Mais pour Ragab Abdel-Basset, vice-président du conseil d’administration, c’est avant tout un manque de liquidités qui paralyse l’entreprise. « C’est au ministre de l’Investissement ou à l’entreprise holding (des industries métallurgiques) de fournir les liquidités nécessaires », dit-il brièvement au téléphone.
Silence de la direction
La majorité des responsables à Hadisolb ne vont pas à leur bureau, probablement par crainte d’une colère ouvrière. Les portables de plusieurs d’entre eux sont éteints comme a pu constater l’Hebdo en essayant de les contacter.
La performance de la société, auparavant joyau du secteur public, s’est dramatiquement détériorée. L’entreprise qui regroupait le plus grand nombre d’ouvriers au sein d’un seul site en Egypte ne compte plus que quelque 12 000 employés contre 28 000 au début des années 2000. Cela fait deux ans qu’un seul haut fourneau sur les quatre que possède l’entreprise fonctionne.
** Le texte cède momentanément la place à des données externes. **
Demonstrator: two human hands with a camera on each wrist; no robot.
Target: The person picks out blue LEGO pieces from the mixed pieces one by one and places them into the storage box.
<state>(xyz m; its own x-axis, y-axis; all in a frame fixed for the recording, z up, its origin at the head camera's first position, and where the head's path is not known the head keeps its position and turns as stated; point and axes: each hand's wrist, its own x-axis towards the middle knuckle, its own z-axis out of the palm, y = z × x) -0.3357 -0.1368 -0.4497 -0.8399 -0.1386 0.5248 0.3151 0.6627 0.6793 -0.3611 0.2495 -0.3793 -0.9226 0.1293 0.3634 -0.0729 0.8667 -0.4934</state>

Les pertes annuelles ont plus que doublé en un an, pour se rapprocher des 900 millions de L.E. lors du dernier bilan du mois de juin. Depuis quelques années, l’entreprise souffre d’un manque chronique de coke (charbon utilisé en sidérurgie) pour alimenter ses hauts fourneaux. « On a besoin de liquidités pour acheter le coke et faire fonctionner au moins trois hauts fourneaux pour que l’entreprise réalise des profits », dit Ragab Abdel-Basset, vice-président du conseil d’administration.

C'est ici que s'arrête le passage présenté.